Reviewing Disassembled Objective-C and Swift Code
In this section we will be exploring iOS application's binary code manually and perform static analysis on it. Manual analysis can be a slow process and requires immense patience. A good manual analysis can make the dynamic analysis more successful.
There are no hard written rules for performing static analysis, but there are few rules of thumb which can be used to have a systematic approach to manual analysis:
- Understand the working of the application under evaluation - the objective of the application and how it behaves in case of wrong input.
- Explore the various strings present in the application binary, this can be very helpful, for example in spotting interesting functionalities and possible error handling logic in the application.
- Look for functions and classes having names relevant to our objective.
- Lastly, find the various entry points into the application and follow along from there to explore the application.
Techniques discussed in this section are generic and applicable irrespective of the tools used for analysis.
In addition to the techniques learned in the "Disassembling and Decompiling" section, for this section you'll need some understanding of the Objective-C runtime. For instance, functions like
_objc_release are specially meaningful for the Objective-C runtime.
We will be using the UnCrackable App for iOS Level 1, which has the simple goal of finding a secret string hidden somewhere in the binary. The application has a single home screen and a user can interact via inputting custom strings in the provided text field.

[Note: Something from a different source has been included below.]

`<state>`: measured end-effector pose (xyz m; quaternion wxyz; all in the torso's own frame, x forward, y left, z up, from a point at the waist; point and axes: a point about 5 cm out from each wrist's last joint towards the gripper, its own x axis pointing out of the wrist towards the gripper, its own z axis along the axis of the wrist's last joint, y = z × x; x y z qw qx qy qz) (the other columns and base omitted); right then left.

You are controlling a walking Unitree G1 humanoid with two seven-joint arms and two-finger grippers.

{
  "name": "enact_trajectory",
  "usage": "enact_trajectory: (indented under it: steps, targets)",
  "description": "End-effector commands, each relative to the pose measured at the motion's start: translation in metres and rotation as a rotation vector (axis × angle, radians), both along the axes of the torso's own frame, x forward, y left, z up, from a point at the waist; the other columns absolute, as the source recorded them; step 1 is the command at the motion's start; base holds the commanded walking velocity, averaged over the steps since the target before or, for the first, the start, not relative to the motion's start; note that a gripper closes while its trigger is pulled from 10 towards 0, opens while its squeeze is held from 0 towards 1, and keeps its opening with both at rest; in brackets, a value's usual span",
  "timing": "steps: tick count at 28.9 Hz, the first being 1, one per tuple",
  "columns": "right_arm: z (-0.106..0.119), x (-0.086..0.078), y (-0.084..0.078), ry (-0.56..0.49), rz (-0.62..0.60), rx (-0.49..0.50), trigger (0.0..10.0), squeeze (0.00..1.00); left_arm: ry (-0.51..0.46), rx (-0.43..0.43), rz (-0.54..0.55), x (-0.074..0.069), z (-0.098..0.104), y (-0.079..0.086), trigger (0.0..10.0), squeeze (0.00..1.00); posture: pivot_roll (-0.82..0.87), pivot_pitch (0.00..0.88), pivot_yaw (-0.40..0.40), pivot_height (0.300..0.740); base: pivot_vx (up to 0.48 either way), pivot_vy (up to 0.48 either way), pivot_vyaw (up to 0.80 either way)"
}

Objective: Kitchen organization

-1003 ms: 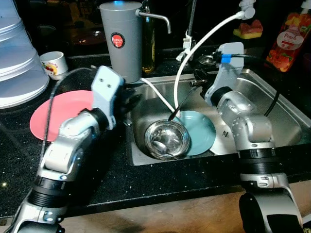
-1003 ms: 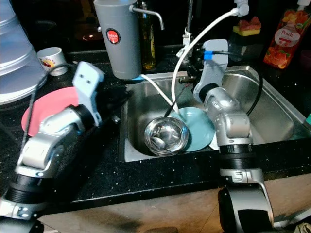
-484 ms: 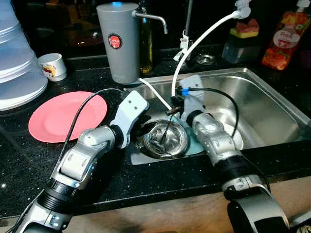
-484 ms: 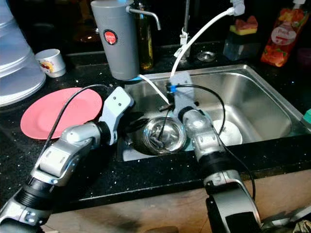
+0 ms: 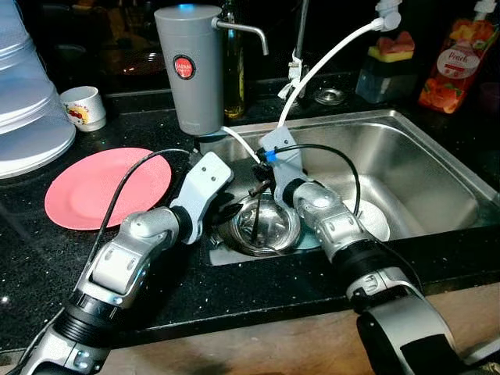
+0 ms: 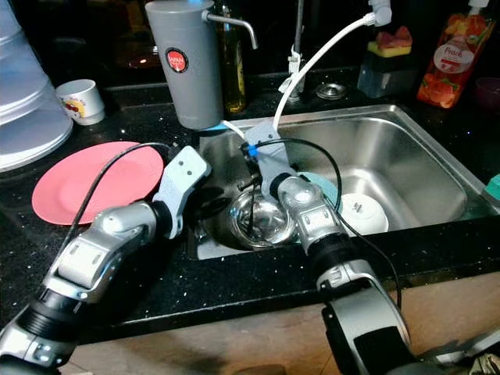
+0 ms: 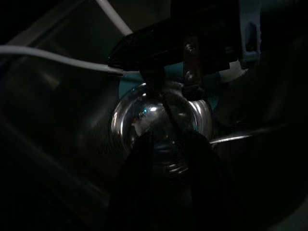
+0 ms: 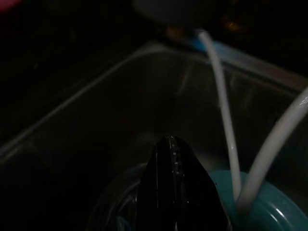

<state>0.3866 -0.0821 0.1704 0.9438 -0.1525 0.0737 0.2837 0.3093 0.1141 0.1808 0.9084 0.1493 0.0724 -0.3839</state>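
Observation:
A steel bowl (image 5: 266,227) sits in the sink on a teal plate (image 6: 322,186). My left gripper (image 5: 227,216) is at the bowl's left rim; in the left wrist view its two fingers (image 7: 144,163) stand apart with the bowl (image 7: 159,115) just ahead. My right gripper (image 5: 255,228) reaches in from above, its long black fingers pointing down into the bowl. In the right wrist view those fingers (image 8: 174,192) are pressed together, and I see nothing held between them. A pink plate (image 5: 105,186) lies on the dark counter to the left.
A white bowl (image 5: 369,220) lies in the sink (image 5: 422,156) right of the teal plate. A grey water dispenser (image 5: 192,66) stands behind the sink, with white hoses (image 5: 328,55) arching over it. A cup (image 5: 83,105) and stacked white containers (image 5: 27,101) are at the far left.
Both arms have closed in on the steel bowl: the left came down from the counter edge, the right swung over from the back of the sink. The white bowl is now uncovered.

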Motion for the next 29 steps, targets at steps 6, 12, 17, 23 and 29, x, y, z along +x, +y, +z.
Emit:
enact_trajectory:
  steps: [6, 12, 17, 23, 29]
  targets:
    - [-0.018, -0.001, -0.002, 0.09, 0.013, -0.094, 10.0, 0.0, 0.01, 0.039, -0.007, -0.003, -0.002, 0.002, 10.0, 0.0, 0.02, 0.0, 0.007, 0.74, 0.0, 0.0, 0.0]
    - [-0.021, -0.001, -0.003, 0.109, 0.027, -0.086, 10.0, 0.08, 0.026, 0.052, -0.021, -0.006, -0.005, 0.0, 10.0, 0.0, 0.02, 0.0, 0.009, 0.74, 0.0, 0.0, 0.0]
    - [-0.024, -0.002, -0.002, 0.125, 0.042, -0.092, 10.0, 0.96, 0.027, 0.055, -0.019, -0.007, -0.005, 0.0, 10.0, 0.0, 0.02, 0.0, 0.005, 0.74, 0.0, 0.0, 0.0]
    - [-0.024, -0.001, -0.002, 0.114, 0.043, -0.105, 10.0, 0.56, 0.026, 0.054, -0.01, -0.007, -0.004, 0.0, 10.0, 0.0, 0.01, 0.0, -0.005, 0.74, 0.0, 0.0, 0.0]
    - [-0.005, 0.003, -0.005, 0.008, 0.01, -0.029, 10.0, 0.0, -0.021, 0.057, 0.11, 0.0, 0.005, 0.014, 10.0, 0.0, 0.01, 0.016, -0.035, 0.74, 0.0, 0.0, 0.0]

When the user inputs the wrong string, the application shows a pop-up with the "Verification Failed" message.
You can keep note of the strings displayed in the pop-up, as this might be helpful when searching for the code where the input is processed and a decision is being made. Luckily, the complexity and interaction with this application is straightforward, which bodes well for our reversing endeavors.
For static analysis in this section, we will be using Ghidra 9.0.4. Ghidra 9.1_beta auto-analysis has a bug and does not show the Objective-C classes.

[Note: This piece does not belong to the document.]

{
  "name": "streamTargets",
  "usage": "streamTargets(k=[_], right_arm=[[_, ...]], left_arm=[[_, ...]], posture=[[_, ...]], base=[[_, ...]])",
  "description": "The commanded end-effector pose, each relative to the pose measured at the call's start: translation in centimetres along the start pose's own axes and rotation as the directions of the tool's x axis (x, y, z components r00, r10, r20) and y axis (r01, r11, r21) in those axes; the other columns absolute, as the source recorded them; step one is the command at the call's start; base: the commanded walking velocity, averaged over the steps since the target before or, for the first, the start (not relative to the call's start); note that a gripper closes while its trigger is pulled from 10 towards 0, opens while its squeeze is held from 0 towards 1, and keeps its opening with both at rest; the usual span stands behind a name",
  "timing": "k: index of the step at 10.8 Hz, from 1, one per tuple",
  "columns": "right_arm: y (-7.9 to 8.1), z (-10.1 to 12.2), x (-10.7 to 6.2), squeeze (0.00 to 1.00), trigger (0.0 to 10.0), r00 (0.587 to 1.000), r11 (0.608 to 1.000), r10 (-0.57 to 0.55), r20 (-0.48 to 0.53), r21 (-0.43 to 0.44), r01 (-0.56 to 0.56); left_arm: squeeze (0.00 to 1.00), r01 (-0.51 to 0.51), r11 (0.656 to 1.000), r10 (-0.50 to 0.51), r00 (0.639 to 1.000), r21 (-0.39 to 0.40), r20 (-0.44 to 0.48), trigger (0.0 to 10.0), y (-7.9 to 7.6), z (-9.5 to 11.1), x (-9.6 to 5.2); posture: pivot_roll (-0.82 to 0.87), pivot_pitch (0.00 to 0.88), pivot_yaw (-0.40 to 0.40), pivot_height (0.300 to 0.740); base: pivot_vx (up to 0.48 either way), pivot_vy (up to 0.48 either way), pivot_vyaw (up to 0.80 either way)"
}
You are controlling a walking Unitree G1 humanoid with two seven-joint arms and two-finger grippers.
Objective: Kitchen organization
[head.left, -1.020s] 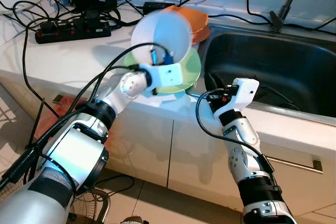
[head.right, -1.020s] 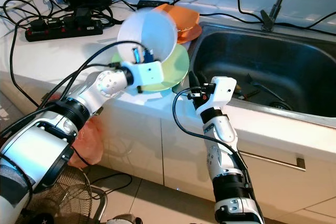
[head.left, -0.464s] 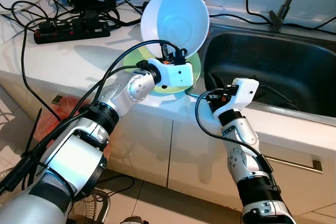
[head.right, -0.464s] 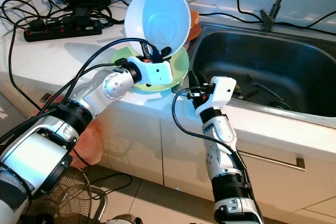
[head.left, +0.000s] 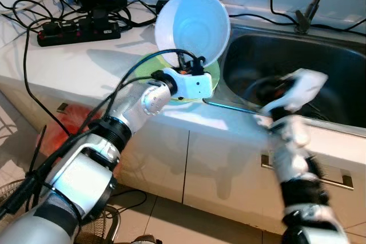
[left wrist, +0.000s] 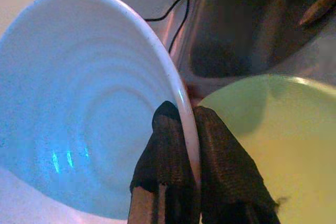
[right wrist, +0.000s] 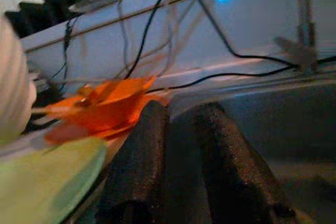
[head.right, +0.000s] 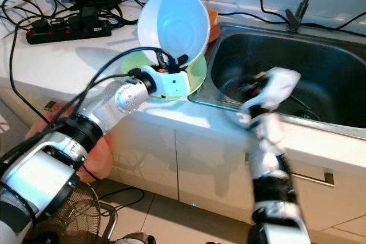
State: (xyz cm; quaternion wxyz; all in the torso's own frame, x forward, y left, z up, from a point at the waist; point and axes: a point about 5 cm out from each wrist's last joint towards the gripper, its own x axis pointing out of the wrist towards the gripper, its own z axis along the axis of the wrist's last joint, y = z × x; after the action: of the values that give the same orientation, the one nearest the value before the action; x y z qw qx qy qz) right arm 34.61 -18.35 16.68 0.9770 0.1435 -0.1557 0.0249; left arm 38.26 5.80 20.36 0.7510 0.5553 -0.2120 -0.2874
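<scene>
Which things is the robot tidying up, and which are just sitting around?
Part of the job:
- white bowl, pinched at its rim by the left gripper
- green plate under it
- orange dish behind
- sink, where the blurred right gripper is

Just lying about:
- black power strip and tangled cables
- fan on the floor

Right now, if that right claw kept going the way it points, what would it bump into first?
Probably nothing close: the right gripper, empty, points over the sink toward the white back wall. The orange dish lies off to one side. Depth is hard to judge.
</scene>
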Motion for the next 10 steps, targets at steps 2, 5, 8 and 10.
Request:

We can start by checking the strings present in the binary by opening it in Ghidra. The listed strings might be overwhelming at first, but with some experience in reversing Objective-C code, you'll learn how to filter and discard the strings that are not really helpful or relevant. For instance, the ones shown in screenshot below, which are generated for the Objective-C runtime. Other strings might be helpful in some cases, such as those containing symbols (function names, class names, etc.) and we'll be using them when performing static analysis to check if some specific function is being used.

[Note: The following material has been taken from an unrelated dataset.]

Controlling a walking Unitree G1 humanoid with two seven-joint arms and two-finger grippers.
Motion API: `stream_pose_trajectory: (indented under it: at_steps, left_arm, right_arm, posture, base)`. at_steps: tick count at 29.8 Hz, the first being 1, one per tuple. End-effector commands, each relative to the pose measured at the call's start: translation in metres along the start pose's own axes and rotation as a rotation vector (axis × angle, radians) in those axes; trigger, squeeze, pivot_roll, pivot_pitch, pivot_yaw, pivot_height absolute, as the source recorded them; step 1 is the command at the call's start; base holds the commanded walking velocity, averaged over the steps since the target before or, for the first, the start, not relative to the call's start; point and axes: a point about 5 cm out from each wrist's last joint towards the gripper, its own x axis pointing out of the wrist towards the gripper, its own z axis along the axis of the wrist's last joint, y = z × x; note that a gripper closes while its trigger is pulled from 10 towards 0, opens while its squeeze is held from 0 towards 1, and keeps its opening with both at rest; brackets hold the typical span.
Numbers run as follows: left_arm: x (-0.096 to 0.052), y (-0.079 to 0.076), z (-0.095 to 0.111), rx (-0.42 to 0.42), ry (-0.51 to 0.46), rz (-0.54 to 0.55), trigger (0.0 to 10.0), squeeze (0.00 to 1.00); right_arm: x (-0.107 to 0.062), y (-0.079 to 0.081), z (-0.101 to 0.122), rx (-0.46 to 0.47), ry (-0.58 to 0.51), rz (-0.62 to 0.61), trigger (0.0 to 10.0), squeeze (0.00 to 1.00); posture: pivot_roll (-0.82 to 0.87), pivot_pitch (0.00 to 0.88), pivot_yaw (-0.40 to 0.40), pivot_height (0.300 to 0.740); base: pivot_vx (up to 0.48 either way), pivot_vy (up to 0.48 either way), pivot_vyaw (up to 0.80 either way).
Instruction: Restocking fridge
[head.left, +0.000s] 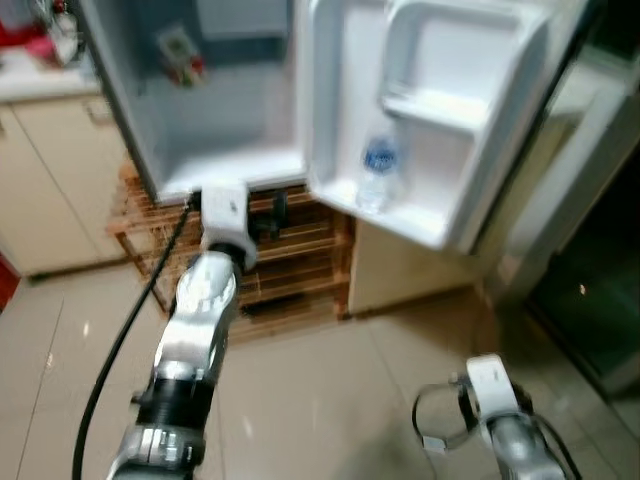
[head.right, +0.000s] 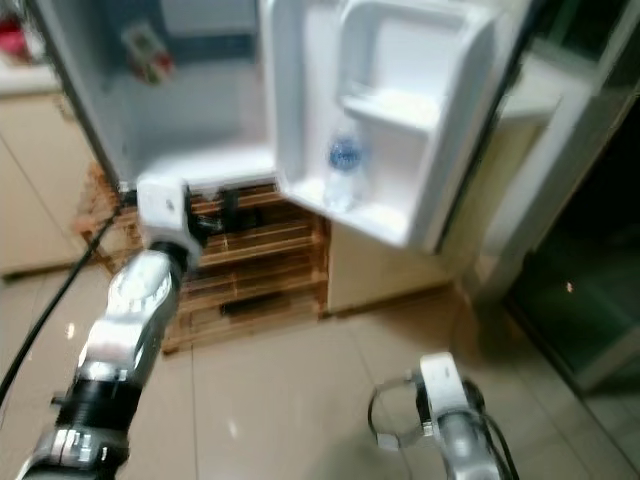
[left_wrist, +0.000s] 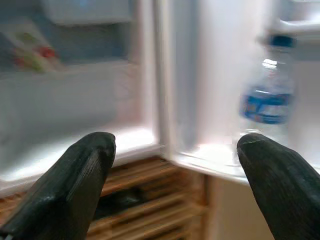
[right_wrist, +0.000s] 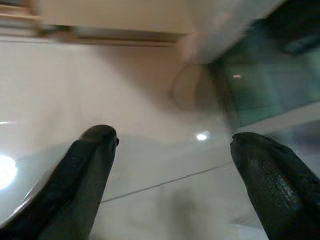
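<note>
Left eye view gives you the widest look: the fridge (head.left: 230, 110) stands open ahead of you, its pale blue-grey interior lit, with its white door (head.left: 420, 120) swung out toward your right. Below the fridge sits a wooden slatted rack (head.left: 290, 255) on the beige tiled floor (head.left: 320, 400), and cream cabinets (head.left: 50, 180) run along your far left. A dark glass panel (head.left: 590, 300) fills the right edge of the scene.

Your left arm (head.left: 195, 330) is raised and stretched forward, a black cable trailing beside it, its white wrist just under the fridge's lower edge. Your right arm (head.left: 500, 410) hangs low over the floor, idle.

Inside the fridge, a small carton with red and green print (head.left: 180, 55) sits at the back wall. The water bottle (head.left: 378, 172), clear with a blue label and a dark cap, stands upright in the lowest door shelf.

In the left wrist view, your left gripper (left_wrist: 175, 150) has its two black fingers (left_wrist: 75, 175) spread wide with nothing between them. The bottle (left_wrist: 267, 105) is beyond the fingers, apart from them, roughly above the tip of one finger rather than centred in the gap; the gap itself frames the seam where door meets cabinet.

In the right wrist view, your right gripper (right_wrist: 172, 145) is likewise spread wide and empty, aimed at bare floor tiles.
</note>
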Motion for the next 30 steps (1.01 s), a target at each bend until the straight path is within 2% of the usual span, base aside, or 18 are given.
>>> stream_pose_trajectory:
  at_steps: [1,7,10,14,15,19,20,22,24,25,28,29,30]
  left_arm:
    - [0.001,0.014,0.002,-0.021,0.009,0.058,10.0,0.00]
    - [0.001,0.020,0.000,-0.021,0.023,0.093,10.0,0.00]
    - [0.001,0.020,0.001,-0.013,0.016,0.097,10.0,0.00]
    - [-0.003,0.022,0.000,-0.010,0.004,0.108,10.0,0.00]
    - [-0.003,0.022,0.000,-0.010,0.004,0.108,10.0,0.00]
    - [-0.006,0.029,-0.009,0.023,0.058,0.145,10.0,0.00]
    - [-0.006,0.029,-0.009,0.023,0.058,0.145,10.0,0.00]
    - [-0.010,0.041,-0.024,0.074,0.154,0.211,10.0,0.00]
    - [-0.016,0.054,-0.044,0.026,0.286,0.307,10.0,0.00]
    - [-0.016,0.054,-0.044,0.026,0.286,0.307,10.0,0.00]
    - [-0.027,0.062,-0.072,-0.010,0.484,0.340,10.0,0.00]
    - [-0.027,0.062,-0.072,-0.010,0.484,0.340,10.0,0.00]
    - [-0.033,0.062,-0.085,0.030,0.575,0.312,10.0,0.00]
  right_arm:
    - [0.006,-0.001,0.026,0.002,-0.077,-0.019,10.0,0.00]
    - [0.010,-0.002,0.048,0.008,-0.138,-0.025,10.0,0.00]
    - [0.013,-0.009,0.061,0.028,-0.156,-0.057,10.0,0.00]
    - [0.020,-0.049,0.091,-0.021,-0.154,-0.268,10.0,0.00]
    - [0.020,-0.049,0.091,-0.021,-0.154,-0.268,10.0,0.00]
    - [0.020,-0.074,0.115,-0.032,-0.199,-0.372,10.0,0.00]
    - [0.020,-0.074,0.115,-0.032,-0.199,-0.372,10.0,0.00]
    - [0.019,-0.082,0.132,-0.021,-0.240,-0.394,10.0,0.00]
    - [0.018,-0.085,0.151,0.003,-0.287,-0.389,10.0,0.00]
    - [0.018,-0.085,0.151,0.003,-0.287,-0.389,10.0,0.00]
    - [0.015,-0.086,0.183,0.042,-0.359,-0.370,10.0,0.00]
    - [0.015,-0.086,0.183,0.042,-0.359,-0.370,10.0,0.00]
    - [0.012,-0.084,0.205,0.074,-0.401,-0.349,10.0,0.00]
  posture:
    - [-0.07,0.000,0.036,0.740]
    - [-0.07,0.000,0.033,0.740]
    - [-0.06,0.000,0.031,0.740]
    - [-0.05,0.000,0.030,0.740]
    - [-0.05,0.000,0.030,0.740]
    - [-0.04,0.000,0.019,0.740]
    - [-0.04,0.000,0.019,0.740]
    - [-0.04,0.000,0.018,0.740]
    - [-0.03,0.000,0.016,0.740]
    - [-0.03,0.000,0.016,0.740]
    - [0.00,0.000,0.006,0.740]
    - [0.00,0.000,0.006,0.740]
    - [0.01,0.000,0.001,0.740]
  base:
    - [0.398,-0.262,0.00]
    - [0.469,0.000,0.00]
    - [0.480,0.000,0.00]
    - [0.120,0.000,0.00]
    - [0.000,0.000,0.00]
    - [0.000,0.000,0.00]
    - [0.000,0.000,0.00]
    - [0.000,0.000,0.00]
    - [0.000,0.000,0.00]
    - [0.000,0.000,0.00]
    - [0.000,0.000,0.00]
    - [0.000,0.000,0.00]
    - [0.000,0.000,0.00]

If we continue our careful analysis, we can spot the string, "Verification Failed", which is used for the pop-up when a wrong input is given. If you follow the cross-references (Xrefs) of this string, you will reach
buttonClick function of the
ViewController class. We will look into the
buttonClick function later in this section. When further checking the other strings in the application, only a few of them look a likely candidate for a hidden flag. You can try them and verify as well.
Moving forward, we have two paths to take. Either we can start analyzing the
buttonClick function identified in the above step, or start analyzing the application from the various entry points. In real world situation, most times you will be taking the first path, but from a learning perspective, in this section we will take the latter path.
An iOS application calls different predefined functions provided by the iOS runtime depending on its the state within the application life cycle. These functions are known as the entry points of the app. For example:
[AppDelegate application:didFinishLaunchingWithOptions:]is called when the application is started for the first time.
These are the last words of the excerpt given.